TASK STATEMENT:
Return the whole listing exactly as written.

SOURCE RECORDS:
== Segment start ==
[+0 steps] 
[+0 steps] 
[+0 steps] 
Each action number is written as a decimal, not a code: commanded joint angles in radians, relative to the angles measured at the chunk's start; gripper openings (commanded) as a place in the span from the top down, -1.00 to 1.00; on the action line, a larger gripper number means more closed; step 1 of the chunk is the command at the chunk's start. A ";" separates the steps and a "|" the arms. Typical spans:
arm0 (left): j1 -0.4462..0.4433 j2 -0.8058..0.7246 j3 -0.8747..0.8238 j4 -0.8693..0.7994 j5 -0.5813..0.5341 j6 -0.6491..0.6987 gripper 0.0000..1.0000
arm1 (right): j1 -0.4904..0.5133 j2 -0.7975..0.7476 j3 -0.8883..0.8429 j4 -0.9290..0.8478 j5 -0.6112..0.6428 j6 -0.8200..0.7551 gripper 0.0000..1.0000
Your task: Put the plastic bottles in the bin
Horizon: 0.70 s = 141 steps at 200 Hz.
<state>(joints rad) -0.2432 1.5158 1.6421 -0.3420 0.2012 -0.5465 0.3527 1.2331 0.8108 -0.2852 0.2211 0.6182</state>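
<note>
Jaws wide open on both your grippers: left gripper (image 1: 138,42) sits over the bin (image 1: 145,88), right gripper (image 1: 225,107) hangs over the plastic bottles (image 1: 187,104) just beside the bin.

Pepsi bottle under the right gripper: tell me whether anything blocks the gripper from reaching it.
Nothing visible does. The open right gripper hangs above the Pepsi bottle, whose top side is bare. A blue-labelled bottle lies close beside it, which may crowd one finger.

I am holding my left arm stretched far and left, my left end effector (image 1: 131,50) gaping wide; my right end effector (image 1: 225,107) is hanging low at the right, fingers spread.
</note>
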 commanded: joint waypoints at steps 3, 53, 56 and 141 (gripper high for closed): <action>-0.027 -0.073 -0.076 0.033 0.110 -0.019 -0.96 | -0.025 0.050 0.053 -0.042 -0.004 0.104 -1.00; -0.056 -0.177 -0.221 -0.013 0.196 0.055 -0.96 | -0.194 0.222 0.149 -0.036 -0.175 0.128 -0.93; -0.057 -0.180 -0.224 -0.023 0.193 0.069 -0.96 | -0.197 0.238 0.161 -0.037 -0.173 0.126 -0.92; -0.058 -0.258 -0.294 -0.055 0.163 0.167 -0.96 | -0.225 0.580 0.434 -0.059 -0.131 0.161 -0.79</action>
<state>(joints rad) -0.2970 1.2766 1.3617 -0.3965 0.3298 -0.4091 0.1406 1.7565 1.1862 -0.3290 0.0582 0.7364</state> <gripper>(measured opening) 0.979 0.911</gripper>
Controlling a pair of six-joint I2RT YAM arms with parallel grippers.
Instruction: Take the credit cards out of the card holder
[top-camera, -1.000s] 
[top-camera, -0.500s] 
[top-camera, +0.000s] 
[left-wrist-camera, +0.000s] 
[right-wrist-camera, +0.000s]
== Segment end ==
FINISHED EXERCISE:
[+0 steps] 
[+0 steps] 
[+0 steps] 
Each action number is written as a decimal, not a code: commanded joint angles in radians, relative to the angles measured at the chunk's start; gripper openings (commanded) as a place in the span from the top down, -1.00 to 1.00; on the action line, a larger gripper number means more closed; step 1 of the chunk is the command at the chunk's start. A ";" separates the steps and a "|" the arms. Typical spans:
arm0 (left): j1 -0.4462..0.4433 j2 -0.8058..0.7246 j3 -0.8747..0.8238 j4 -0.8693..0.7994 j5 -0.5813..0.5341 j6 -0.6491..0.6987 gripper 0.0000..1.0000
arm1 (right): j1 -0.4904..0.5133 j2 -0.7975..0.7476 j3 -0.8883..0.8429 j4 -0.9290..0.8478 j5 -0.6112..0.6428 j6 -0.8200..0.7551 gripper 0.0000..1.0000
Your task: Put the plastic bottles in the bin
Horizon: 0.70 s = 141 steps at 200 Hz.
<state>(joints rad) -0.2432 1.5158 1.6421 -0.3420 0.2012 -0.5465 0.3527 1.2331 0.8108 -0.2852 0.2211 0.6182</state>
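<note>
Jaws wide open on both your grippers: left gripper (image 1: 138,42) sits over the bin (image 1: 145,88), right gripper (image 1: 225,107) hangs over the plastic bottles (image 1: 187,104) just beside the bin.

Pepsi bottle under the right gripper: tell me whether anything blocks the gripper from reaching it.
Nothing visible does. The open right gripper hangs above the Pepsi bottle, whose top side is bare. A blue-labelled bottle lies close beside it, which may crowd one finger.

I am holding my left arm stretched far and left, my left end effector (image 1: 131,50) gaping wide; my right end effector (image 1: 225,107) is hanging low at the right, fingers spread.
</note>
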 commanded: joint waypoints at steps 3, 53, 56 and 141 (gripper high for closed): <action>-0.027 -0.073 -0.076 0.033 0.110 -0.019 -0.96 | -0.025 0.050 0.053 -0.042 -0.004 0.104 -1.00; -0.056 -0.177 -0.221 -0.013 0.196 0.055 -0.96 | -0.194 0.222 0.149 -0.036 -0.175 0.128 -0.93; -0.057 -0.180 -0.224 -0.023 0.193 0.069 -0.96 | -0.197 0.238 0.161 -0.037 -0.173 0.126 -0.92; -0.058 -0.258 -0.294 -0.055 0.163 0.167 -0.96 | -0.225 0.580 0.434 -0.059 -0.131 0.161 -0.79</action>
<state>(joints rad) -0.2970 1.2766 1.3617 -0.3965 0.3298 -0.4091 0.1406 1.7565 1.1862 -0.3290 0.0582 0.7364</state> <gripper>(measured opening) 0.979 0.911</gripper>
Controlling a pair of six-joint I2RT YAM arms with parallel grippers.
Instruction: Take the credit cards out of the card holder
[top-camera, -1.000s] 
[top-camera, -0.500s] 
[top-camera, +0.000s] 
[left-wrist-camera, +0.000s] 
[right-wrist-camera, +0.000s]

This answer is complete as written.